Des glaciers de l’Arctique peuvent glisser rapidement vers l’océan en raison du réchauffement, montre une étude
Un nouveau modèle montre que l’eau de fonte qui s’infiltre sous les glaciers les met en danger d’effondrement soudain dans la mer, un phénomène peu étudié jusqu’ici, qui toucherait les plus épais et les plus rapides d’entre eux.
Whyjay Zheng, un scientifique de l’Université de Californie à Berkeley, a développé un modèle mathématique du phénomène et a pu le tester en utilisant les données des deux dernières décennies sur le déplacement de glaciers au Groenland et dans l’archipel du Svalbard, au nord de la Norvège. Les travaux sont publiés dans la revue The Cryosphere.
Le réchauffement climatique accélère la fonte des glaciers partout sur la planète, mais particulièrement dans les zones polaires. On sait que des régions de l’Arctique ont connu en mars des températures de dizaines de degrés Celsius plus élevées que la normale, dans des vagues de chaleur sans précédent. Des températures très élevées ont aussi été enregistrées cette année en Antarctique.
Avec la fonte, des lacs supraglaciaires et des torrents se forment sur certains glaciers. Les eaux peuvent gruger le glacier jusqu’à sa base (par un processus appelé hydrofracturation), ou encore s’infiltrer par des crevasses existantes et s’accumuler au pied du glacier.
L’eau agit alors comme un lubrifiant entre la base du glacier et le socle rocheux et accélère ainsi son glissement vers le littoral. Des pans entiers de glaciers peuvent alors s’effondrer dans la mer et engendrer d’immenses icebergs. Cela, du coup, fait monter le niveau de l’océan.
« Le modèle suggère que les glaciers épais et à écoulement rapide sont plus sensibles à la lubrification que les glaciers minces et lents », affirme dans un communiqué le statisticien Whyjay Zheng.
Jusqu’à maintenant, les glaciologues se concentraient surtout sur la zone de l’interface des glaciers avec l’océan pour déterminer les facteurs qui modifient leur déplacement vers la mer. Mais, selon le chercheur, l’eau qui s’accumule à la base de tout le glacier agit comme un lubrifiant et doit être considérée comme un facteur déterminant sur sa vitesse de déplacement.
« Les données des glaciers du Groenland appuient cette nouvelle découverte, indiquant que ces “monstres” glaciaires, épais et à déplacement rapide, pourraient être plus instables que nous ne le pensions avec l’effet du réchauffement climatique », poursuit-il.
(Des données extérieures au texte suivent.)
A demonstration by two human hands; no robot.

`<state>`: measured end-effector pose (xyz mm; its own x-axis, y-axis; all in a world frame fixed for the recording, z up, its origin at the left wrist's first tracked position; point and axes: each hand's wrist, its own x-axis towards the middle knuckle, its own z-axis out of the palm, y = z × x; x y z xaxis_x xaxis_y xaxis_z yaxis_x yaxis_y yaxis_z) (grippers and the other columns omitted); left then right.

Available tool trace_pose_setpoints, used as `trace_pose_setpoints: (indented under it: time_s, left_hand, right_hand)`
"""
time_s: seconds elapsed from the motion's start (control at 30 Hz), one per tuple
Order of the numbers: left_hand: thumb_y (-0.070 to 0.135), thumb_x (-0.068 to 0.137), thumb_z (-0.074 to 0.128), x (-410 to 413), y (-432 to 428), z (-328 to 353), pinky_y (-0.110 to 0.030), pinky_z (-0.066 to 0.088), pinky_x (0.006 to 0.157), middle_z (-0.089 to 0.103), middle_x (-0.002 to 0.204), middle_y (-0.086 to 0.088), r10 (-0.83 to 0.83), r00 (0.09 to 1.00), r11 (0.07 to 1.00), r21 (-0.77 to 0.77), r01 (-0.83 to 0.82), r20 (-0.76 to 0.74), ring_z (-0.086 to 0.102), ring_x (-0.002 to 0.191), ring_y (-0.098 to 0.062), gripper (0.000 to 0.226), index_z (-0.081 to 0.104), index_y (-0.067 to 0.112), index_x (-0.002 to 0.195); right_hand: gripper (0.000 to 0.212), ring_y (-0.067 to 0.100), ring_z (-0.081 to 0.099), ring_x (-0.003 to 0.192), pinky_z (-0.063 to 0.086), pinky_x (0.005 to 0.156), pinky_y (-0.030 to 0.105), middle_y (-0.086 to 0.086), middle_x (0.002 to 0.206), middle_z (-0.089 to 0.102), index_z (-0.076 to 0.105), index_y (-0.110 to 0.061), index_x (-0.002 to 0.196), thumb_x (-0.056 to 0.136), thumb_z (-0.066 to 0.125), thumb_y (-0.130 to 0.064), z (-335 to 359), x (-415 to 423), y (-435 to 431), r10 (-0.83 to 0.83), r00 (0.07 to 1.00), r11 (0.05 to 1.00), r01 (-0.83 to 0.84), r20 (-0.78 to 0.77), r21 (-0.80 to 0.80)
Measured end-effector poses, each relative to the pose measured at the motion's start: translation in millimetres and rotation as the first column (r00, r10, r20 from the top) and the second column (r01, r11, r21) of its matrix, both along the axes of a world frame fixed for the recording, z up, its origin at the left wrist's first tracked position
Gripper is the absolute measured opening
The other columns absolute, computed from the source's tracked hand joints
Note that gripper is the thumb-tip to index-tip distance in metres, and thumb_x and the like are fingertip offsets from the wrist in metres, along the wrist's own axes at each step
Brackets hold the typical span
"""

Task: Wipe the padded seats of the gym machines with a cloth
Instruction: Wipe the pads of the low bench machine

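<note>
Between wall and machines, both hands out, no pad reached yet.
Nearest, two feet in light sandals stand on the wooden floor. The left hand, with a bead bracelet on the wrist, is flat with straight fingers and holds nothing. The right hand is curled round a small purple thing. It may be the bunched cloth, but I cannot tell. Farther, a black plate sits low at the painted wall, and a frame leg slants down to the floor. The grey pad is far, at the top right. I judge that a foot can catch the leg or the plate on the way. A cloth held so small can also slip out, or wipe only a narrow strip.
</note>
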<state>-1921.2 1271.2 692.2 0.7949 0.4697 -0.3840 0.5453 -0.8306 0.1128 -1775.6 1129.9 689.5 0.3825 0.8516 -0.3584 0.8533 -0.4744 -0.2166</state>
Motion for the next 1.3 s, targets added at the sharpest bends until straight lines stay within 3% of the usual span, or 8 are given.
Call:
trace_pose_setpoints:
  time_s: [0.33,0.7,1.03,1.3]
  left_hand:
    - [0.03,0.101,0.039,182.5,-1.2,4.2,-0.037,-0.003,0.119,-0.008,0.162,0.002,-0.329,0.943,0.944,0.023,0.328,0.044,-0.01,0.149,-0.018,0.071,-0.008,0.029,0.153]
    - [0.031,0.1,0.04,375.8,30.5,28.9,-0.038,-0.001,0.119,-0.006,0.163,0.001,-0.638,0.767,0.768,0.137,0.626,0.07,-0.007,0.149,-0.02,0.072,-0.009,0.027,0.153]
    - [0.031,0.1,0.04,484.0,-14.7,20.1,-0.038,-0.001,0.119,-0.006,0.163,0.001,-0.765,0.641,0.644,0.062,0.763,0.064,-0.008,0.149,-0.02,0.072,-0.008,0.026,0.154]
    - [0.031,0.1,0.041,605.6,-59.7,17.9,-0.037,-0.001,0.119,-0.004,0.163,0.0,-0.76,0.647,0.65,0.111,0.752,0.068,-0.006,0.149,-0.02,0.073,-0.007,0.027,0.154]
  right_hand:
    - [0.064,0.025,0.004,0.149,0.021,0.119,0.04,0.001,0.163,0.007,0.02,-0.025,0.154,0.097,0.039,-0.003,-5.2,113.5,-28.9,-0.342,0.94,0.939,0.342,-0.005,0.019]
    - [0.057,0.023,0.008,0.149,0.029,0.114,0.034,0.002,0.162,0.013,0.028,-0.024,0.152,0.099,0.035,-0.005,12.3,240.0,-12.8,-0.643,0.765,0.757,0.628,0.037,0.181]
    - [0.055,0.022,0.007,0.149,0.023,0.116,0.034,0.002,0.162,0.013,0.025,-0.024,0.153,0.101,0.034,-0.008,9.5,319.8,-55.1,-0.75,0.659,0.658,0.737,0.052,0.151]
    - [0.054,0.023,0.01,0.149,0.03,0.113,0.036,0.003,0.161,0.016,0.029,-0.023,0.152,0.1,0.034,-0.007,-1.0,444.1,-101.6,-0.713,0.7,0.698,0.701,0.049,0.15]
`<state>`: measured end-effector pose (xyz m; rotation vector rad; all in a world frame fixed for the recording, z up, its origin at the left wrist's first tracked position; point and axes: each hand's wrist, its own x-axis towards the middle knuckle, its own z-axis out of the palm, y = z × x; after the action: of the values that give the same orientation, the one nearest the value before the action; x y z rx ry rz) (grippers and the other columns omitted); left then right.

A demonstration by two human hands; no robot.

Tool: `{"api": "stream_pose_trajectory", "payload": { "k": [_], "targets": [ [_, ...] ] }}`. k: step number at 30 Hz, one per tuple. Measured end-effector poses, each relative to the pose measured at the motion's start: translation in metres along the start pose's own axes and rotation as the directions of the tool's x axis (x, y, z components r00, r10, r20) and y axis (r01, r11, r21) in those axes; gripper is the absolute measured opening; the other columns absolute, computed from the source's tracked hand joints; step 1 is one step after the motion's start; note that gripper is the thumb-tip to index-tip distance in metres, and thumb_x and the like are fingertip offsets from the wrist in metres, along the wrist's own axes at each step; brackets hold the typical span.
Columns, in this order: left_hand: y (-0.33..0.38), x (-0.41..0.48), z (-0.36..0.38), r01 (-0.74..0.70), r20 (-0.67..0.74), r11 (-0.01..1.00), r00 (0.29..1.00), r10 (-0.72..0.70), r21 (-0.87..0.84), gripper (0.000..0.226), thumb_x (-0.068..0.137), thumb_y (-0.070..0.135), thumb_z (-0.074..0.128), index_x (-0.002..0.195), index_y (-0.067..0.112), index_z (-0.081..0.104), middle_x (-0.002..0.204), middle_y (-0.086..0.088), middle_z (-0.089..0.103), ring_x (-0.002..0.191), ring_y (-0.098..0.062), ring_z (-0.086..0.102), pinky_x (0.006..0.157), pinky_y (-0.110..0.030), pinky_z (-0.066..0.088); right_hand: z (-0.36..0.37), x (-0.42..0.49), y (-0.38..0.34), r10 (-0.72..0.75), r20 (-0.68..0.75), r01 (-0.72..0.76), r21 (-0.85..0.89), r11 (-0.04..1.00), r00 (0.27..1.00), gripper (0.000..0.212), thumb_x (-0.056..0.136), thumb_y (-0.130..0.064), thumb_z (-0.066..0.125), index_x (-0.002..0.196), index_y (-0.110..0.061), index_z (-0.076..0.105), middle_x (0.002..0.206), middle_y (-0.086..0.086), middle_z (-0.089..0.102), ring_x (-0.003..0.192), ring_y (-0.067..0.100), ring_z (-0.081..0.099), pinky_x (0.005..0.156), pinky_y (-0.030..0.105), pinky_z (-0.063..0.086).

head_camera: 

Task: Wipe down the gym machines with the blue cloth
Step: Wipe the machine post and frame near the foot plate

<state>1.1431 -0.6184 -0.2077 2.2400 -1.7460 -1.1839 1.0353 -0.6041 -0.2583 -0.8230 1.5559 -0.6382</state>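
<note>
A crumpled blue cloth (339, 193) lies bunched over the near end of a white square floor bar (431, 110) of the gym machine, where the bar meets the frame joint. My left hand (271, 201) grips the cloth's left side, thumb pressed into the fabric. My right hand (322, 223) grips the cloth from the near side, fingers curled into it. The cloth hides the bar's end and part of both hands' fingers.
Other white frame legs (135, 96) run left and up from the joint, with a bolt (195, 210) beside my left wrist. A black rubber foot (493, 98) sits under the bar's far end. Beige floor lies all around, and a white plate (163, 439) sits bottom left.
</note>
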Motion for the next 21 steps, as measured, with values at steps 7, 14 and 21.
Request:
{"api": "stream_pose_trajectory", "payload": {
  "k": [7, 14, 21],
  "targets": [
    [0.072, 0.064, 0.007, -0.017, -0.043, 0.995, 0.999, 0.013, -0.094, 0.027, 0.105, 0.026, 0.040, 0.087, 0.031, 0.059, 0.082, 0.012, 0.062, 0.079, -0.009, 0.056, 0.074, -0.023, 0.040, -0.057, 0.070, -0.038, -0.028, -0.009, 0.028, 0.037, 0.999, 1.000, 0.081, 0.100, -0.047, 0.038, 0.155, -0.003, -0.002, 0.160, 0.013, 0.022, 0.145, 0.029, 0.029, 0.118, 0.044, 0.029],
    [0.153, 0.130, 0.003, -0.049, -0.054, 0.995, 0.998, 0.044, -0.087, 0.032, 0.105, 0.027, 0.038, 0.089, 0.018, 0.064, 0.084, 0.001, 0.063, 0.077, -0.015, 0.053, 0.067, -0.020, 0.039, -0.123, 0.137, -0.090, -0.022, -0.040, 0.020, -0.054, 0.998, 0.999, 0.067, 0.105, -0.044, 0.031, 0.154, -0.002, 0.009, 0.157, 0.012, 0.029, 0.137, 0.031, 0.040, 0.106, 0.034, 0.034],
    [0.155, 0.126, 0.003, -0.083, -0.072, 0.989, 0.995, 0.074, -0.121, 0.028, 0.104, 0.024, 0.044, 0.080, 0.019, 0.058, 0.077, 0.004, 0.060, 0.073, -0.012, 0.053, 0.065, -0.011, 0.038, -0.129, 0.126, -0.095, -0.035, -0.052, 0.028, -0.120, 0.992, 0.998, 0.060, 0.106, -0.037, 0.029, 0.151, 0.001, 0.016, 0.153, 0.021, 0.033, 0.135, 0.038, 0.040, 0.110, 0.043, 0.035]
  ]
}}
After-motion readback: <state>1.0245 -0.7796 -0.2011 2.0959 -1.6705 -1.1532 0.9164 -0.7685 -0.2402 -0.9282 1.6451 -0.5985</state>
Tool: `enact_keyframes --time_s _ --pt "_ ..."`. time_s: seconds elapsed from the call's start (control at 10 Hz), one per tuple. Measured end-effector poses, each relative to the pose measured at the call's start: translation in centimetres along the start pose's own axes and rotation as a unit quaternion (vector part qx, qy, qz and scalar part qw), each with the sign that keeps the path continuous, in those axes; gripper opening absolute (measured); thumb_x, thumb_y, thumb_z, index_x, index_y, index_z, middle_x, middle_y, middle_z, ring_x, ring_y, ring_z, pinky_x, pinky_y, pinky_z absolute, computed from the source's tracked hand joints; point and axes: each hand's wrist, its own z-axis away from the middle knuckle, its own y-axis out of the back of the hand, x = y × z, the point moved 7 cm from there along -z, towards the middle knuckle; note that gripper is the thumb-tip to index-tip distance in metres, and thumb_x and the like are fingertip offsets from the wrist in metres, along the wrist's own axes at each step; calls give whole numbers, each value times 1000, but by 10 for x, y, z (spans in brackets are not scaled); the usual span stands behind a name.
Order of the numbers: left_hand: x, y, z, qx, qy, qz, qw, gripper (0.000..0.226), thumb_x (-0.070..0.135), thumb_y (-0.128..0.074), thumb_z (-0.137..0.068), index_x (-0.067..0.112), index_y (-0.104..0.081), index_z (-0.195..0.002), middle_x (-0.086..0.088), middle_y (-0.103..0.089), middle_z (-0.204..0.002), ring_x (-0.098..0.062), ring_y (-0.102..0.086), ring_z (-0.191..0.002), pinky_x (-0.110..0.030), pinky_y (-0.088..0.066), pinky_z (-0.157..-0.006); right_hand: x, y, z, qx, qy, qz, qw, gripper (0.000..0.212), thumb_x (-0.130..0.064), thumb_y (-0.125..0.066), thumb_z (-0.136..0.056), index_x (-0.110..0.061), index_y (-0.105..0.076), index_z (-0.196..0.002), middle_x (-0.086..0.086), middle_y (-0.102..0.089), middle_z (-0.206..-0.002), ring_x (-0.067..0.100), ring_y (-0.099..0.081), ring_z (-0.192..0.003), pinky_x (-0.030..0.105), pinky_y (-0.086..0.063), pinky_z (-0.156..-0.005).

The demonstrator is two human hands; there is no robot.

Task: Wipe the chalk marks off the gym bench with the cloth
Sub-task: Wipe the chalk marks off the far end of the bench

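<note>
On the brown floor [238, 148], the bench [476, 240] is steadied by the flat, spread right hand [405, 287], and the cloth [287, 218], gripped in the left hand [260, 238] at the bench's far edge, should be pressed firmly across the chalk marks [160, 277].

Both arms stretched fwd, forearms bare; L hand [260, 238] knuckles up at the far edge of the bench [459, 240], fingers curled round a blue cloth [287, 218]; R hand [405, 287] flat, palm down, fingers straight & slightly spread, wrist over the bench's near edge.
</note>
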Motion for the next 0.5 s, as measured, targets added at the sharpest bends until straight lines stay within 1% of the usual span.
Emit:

« La lubrification basale [par l’eau de fonte] crée une boucle de rétroaction positive. Les glaciers les plus rapides sont plus susceptibles d’être visés par la lubrification basale, et l’accélération qui s’ensuit les rend encore plus enclins au phénomène de lubrification », explique M. Zheng.
Whyjay Zheng donne l’exemple de la calotte glaciaire Vavilov, sur l’archipel russe de la Terre du Nord. De 2013 à 2019, cette calotte a perdu 11 % de sa masse qui est allée dans l’océan.
Au courant de l’année 2015 seulement, la calotte avait migré de 9 km, créant une véritable « rivière de glace » très probablement en raison de l’accumulation d’eau à sa base, selon le chercheur.
« C’était la première fois que nous voyions un effondrement aussi gigantesque d’une calotte glaciaire. Une fois qu’elle a commencé à accélérer, elle a maintenu sa vitesse pendant longtemps », dit le scientifique.
« L’une des raisons les plus probables est que beaucoup de crevasses se sont créées à la surface, et ces crevasses sont des canalisations permettant à l’eau de fonte de surface de descendre au fond du glacier. L’eau ensuite réduit la friction, de sorte que le glacier peut continuer à glisser rapidement, et encore plus rapidement si le climat se réchauffe davantage », ajoute-t-il.
Selon lui, les glaciers épais et à déplacement rapide en Arctique et en Antarctique devraient être surveillés de très près, afin d’anticiper les rejets de grands icebergs dans l’océan qui pourraient avoir un impact sur le niveau de la mer. De meilleures méthodes pour mesurer le phénomène de lubrification à la base des glaciers sont également nécessaires, d’après le chercheur.